If Governor General won’t be there Friday, neither will I: Attawapiskat chief

By The Canadian Press

OTTAWA – Attawapiskat Chief Theresa Spence says she won’t attend Friday’s meetings between First Nations leaders and the federal government because Gov. Gen. David Johnston has said he won’t be there.

Spence — engaged in a protest since Dec. 11, subsisting solely on fish broth and tea in an effort to secure Friday’s meeting with Johnston and Prime Minister Stephen Harper — is insisting on the Queen’s representative in Canada being present.

“We have sent a letter to Buckingham Palace, requesting that Queen Elizabeth II send forth her representative, which is the Governor General of Canada,” Spence said in a statement.

“I will not be attending Friday’s meeting with the prime minister, as the Governor General’s attendance is integral when discussing Inherent and treaty rights.”

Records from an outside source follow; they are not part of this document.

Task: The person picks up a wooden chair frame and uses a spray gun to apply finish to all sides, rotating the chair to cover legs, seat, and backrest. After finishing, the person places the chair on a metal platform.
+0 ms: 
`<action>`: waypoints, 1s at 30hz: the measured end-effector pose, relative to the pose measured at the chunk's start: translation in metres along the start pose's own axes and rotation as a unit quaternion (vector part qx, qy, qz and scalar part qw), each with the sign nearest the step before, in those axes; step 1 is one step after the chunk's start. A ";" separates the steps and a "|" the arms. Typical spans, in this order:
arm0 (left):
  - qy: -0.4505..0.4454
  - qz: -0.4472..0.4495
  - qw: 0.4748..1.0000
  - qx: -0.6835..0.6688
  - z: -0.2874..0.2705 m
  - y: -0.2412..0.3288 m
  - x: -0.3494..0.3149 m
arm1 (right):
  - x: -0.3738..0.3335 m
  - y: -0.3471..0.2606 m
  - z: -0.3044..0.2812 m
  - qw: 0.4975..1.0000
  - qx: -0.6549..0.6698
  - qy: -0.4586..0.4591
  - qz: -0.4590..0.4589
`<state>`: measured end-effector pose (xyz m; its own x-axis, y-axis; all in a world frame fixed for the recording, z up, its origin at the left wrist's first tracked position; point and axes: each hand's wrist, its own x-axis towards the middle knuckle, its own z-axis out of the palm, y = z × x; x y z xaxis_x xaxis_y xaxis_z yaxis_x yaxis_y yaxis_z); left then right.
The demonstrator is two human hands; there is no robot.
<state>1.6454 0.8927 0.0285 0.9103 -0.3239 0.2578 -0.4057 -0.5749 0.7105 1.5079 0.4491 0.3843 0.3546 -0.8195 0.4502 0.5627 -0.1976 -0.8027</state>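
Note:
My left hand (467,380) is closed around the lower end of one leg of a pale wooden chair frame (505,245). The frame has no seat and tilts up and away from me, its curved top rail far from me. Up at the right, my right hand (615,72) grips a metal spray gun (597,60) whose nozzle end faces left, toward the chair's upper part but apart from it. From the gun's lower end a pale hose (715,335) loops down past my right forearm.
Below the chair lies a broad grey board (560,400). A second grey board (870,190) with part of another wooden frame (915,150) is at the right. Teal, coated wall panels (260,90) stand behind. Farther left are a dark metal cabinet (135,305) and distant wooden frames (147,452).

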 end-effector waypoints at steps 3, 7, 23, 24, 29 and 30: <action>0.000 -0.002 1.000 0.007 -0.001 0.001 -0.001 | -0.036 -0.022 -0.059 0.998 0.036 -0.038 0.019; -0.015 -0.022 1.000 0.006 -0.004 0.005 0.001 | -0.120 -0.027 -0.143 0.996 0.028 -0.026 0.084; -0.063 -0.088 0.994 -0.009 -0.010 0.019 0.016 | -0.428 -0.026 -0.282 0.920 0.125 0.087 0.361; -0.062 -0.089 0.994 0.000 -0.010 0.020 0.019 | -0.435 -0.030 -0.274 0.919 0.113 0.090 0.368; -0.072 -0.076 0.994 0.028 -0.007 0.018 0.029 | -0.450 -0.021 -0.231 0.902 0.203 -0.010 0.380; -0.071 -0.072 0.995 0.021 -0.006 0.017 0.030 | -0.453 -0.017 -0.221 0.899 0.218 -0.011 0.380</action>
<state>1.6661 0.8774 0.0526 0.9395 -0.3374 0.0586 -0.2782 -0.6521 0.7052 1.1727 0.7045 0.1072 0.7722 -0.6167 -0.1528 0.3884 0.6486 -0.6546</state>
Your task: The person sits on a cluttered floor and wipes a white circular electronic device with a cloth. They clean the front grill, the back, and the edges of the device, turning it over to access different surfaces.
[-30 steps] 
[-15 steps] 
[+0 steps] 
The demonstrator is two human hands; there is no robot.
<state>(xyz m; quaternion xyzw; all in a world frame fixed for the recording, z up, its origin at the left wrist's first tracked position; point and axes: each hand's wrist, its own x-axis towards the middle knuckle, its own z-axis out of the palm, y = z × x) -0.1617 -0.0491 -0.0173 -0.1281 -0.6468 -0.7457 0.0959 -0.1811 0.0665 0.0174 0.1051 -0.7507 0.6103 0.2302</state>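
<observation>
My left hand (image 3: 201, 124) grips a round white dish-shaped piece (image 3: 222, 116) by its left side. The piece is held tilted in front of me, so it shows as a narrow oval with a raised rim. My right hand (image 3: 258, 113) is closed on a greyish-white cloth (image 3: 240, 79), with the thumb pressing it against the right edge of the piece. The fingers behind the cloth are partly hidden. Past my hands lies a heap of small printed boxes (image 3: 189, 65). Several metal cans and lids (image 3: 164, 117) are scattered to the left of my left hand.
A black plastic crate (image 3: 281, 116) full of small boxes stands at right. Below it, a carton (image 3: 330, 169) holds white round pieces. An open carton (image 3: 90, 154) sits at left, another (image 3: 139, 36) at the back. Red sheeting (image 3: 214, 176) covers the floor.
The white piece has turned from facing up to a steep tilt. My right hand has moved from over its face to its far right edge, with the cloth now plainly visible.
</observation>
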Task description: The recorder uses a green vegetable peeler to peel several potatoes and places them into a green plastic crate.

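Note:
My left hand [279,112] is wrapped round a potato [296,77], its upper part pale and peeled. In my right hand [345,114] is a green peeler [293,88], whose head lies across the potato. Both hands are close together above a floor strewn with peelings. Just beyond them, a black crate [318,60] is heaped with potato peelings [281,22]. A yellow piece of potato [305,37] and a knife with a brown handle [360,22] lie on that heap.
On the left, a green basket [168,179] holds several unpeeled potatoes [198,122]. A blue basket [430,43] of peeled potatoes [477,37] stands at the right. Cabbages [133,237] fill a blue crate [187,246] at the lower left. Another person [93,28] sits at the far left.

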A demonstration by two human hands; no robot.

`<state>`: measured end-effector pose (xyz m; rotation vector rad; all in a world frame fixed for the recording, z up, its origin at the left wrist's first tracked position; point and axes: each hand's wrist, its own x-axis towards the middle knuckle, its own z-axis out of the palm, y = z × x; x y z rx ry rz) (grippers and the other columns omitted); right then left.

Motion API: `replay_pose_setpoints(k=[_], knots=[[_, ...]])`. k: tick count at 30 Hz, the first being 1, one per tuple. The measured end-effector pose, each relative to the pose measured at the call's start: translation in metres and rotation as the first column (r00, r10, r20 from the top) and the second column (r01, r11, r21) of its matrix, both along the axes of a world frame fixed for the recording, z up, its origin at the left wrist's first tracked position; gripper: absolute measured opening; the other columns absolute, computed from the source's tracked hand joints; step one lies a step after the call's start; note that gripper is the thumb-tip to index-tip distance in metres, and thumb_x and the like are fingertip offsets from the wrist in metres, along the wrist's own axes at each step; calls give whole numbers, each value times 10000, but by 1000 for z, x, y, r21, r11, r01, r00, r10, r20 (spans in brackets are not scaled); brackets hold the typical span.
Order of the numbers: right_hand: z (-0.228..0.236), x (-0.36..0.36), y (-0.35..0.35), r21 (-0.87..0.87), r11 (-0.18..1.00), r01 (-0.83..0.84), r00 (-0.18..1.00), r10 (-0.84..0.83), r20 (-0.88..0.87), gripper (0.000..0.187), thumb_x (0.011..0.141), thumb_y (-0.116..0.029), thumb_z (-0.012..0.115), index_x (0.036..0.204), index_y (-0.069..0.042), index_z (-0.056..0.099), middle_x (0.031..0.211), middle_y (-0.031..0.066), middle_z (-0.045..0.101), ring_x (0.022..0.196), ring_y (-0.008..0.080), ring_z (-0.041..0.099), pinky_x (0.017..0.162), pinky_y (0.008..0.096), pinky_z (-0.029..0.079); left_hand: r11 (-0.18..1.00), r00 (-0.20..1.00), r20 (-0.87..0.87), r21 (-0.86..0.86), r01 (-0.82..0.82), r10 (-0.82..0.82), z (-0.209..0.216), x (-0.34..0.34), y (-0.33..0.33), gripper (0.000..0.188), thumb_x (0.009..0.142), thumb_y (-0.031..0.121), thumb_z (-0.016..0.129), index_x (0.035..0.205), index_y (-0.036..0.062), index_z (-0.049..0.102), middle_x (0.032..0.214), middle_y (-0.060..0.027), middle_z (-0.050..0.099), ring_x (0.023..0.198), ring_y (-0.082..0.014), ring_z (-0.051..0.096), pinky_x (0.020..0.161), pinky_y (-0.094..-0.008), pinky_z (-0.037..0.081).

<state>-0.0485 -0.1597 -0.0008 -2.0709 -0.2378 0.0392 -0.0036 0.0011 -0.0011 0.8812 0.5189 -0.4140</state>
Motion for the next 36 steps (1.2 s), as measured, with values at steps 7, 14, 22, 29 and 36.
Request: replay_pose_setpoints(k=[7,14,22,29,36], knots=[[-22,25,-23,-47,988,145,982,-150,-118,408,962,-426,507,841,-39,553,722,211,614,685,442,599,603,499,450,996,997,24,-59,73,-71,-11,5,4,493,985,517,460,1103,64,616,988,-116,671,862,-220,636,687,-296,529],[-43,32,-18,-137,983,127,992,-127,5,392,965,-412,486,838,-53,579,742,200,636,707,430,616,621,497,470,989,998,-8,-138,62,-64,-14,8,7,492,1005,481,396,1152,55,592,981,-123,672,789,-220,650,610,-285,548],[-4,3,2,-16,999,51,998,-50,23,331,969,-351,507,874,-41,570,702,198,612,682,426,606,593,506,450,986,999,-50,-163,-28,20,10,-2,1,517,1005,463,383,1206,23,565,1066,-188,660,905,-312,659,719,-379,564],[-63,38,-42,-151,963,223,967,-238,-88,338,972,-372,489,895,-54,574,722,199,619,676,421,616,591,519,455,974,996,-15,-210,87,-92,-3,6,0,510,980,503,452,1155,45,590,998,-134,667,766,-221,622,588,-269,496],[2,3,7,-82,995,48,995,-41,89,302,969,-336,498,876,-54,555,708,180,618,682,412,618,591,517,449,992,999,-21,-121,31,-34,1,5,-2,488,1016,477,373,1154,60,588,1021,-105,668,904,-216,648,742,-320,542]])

A spokesperson for Johnston has said he would not attend the sessions on Friday because they are working meetings with government on policy issues.

Spence said Johnston needs to attend the meetings because the talks are supposed to focus on the treaty rights that were established by the Royal Proclamation of 1793.

Spence says Canada is “not acting in good faith,” as evidenced by the federal government’s release of an audit that shows a lack of documentation for tens of millions of dollars in spending by Spence’s northern Ontario reserve.

“This is a time of crisis and this government of the day is not taking indigenous peoples concerns seriously,” Spence’s spokesman, Danny Metatawabin, said in the release.

“Canada should take notice and act honourably as their courts have directed the government on many occasions.”

First Nations frustration has been manifesting across Canada for weeks in the form of the Idle No More protest movement, which seeks to push back against the Conservatives for threatening aboriginal treaty rights as set out in the Constitution.

The protests, ranging from temporary rail blockades and border closures to shopping-mall flash mobs, have drawn inspiration from Spence and her protest, which is playing out on a small island in the Ottawa River, not far from Parliament Hill.

When Harper agreed last week to hold a meeting, Spence said she would attend, but insisted she wouldn’t decide whether to end her protest until after the meetings were concluded.

At a news conference Tuesday, Harper acknowledged the challenges facing many First Nations communities, but he said they also represent great opportunities.

“I know that in many aboriginal communities … the challenges are very great, but the potential is very great as well,” he said.

“We do have, for the first time in our history, economic development on a large scale occurring near where many aboriginal people live. We have a shortage of labour and lots of opportunity, and we want to make sure that those opportunities are available for aboriginal people and prosperity is available for them as we move forward.”

The government will continue to push forward with “legislation and other means,” he added.